• **What to produce**
Reproduce exactly, from the data that follows, the line with "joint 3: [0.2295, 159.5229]", the line with "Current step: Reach", and every line that lies between them.

• **Information supplied**
###

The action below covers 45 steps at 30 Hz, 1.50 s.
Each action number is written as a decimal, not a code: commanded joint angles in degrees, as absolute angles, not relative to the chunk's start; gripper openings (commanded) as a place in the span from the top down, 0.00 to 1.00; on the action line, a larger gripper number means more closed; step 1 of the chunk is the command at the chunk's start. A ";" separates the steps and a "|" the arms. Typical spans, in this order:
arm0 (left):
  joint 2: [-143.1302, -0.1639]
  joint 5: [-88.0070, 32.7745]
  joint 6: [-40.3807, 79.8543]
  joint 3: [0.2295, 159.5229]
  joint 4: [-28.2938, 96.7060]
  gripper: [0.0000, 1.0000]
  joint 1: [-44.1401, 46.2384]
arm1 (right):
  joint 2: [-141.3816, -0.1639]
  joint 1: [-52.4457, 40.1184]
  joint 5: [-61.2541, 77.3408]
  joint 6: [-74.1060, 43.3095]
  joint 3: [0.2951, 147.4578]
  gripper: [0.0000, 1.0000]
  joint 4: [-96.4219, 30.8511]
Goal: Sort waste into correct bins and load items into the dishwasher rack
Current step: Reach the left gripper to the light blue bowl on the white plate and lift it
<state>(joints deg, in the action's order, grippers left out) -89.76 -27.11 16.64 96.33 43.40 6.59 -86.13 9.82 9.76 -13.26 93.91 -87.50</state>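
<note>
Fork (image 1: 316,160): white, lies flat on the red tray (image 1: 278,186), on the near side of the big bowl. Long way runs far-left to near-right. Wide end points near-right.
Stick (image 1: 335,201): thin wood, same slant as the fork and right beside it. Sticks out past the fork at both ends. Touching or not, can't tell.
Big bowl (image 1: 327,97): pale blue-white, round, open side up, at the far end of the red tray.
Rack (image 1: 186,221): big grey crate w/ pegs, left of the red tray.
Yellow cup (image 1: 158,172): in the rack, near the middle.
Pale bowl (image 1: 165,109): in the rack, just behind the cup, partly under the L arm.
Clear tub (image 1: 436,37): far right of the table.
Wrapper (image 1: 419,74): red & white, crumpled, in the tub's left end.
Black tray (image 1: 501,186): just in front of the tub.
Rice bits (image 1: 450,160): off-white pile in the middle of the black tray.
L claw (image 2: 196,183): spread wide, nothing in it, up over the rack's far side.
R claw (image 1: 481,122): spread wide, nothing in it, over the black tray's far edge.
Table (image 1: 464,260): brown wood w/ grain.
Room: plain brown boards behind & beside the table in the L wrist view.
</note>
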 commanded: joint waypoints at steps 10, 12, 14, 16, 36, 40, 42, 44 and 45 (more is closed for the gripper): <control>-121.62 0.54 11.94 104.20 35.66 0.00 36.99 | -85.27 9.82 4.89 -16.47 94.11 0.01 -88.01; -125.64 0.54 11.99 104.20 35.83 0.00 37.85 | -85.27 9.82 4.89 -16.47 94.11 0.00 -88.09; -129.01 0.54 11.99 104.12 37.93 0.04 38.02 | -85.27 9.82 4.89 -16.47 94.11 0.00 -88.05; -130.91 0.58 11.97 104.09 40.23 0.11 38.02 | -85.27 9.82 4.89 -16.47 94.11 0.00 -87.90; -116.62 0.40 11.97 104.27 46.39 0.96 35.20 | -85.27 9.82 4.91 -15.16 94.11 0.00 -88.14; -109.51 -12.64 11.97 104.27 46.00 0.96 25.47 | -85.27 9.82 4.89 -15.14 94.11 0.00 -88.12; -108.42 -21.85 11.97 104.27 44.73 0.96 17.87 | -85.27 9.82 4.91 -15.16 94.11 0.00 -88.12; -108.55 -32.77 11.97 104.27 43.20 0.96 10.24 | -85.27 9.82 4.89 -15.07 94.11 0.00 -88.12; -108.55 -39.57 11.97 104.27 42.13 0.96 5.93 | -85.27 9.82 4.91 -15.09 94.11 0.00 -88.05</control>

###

• **Response area**
  joint 3: [0.2295, 159.5229]
  joint 4: [-28.2938, 96.7060]
  gripper: [0.0000, 1.0000]
  joint 1: [-44.1401, 46.2384]
arm1 (right):
  joint 2: [-141.3816, -0.1639]
  joint 1: [-52.4457, 40.1184]
  joint 5: [-61.2541, 77.3408]
  joint 6: [-74.1060, 43.3095]
  joint 3: [0.2951, 147.4578]
  gripper: [0.0000, 1.0000]
  joint 4: [-96.4219, 30.8511]
Goal: Sort waste into correct bins and load items into the dishwasher rack
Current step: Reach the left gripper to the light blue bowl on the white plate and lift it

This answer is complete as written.